-- WHAT THE EXERCISE ASKS --
From the first line below to the last, reproduce the material exactly and leave out the images.

-- SUPPLIED DATA --
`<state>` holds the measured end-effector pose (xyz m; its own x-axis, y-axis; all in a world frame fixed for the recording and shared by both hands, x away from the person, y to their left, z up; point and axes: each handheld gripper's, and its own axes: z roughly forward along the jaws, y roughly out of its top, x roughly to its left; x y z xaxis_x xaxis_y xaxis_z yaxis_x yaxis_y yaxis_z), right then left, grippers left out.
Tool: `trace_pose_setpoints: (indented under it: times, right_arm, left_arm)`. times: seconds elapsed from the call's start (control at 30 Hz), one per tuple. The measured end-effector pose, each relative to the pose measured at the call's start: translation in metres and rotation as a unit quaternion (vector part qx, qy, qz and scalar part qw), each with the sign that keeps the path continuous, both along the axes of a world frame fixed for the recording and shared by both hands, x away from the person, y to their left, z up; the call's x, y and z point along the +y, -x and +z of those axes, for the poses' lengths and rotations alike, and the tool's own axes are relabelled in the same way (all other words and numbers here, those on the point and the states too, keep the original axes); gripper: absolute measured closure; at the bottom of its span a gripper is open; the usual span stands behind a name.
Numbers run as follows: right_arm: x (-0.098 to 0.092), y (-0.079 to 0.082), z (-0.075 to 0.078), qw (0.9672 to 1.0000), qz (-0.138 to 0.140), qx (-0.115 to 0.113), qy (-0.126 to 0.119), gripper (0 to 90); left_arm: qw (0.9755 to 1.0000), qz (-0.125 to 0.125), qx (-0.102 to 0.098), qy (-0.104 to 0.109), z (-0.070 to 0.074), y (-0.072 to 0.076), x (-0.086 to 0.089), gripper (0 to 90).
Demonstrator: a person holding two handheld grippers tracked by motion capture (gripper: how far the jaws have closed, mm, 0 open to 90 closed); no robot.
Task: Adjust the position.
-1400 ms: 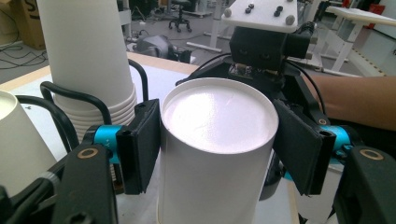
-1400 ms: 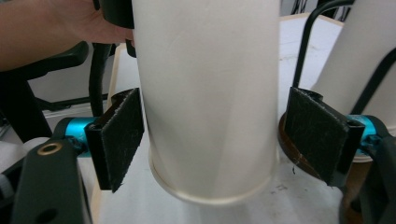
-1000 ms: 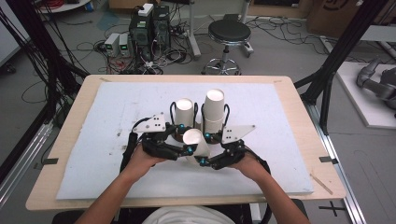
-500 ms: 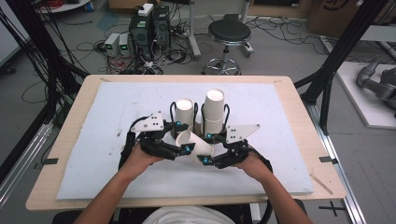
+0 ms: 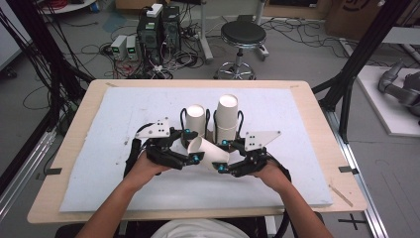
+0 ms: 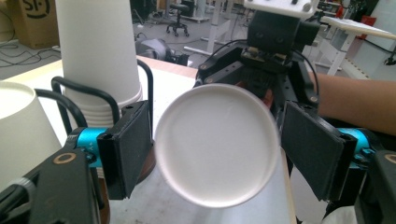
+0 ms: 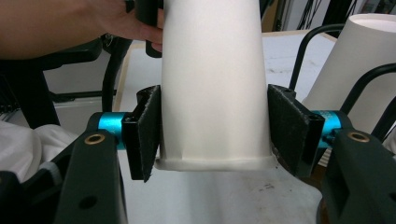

-- RESPONSE TO THE TASK --
`<state>` holds the measured end-effector pose (xyz m; its own x-axis, y-axis; all in a world frame fixed for the recording and shared by both hands, x away from the person, y to their left, z up; point and axes: each handheld gripper's, and its own axes: z roughly forward along the jaws, y roughly out of its top, x roughly to its left; x y z xaxis_x xaxis_y xaxis_z yaxis_x yaxis_y yaxis_z), right then left, grippers left out.
Tool: `trace_pose_setpoints: (indented under it: times, right_arm, left_arm)`. times: seconds elapsed from the call's start (control at 30 Hz), one per tuple. The measured end-effector pose, each relative to the pose measured at the call's start: translation in metres and rotation as a unit quaternion (vector part qx, qy, qz and scalar part qw), each with the sign that keeps the path continuous, both along the axes of a world frame fixed for the recording and shared by both hands, x away from the person, y to their left, z up; the call's x, y and z point along the +y, -x and +z of those axes, for the poses' lengths and rotations alike, and the tool's own axes are relabelled in the same way (all other words and numbers here, those on the point and the states too, keep the original axes); gripper: absolute measured closure; at the bottom of its span a gripper is open; the usual span stands behind a name.
Numbers run as follows: right_arm: x (-0.098 to 0.092), y (-0.079 to 0.082), z (-0.075 to 0.078), qw (0.9672 to 1.0000), qz (-0.138 to 0.140), qx (-0.115 to 0.113), qy (-0.126 to 0.119), gripper (0 to 90); left_arm: qw (0.9755 to 1.0000), qz (-0.125 to 0.125), qx (-0.102 to 0.098), qy (-0.104 to 0.109), z (-0.070 to 0.074), y (-0.072 to 0.076), x (-0.086 to 0.089), gripper (0 to 90).
Demonstrator: a person holding two handheld grippers tracked by motion capture (gripper: how far the jaws have closed, mm, 0 open to 90 closed); no robot.
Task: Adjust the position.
-1400 ms: 
-1400 ms: 
-1000 ms: 
-500 ms: 
+0 ms: 
+0 ms: 
+0 ms: 

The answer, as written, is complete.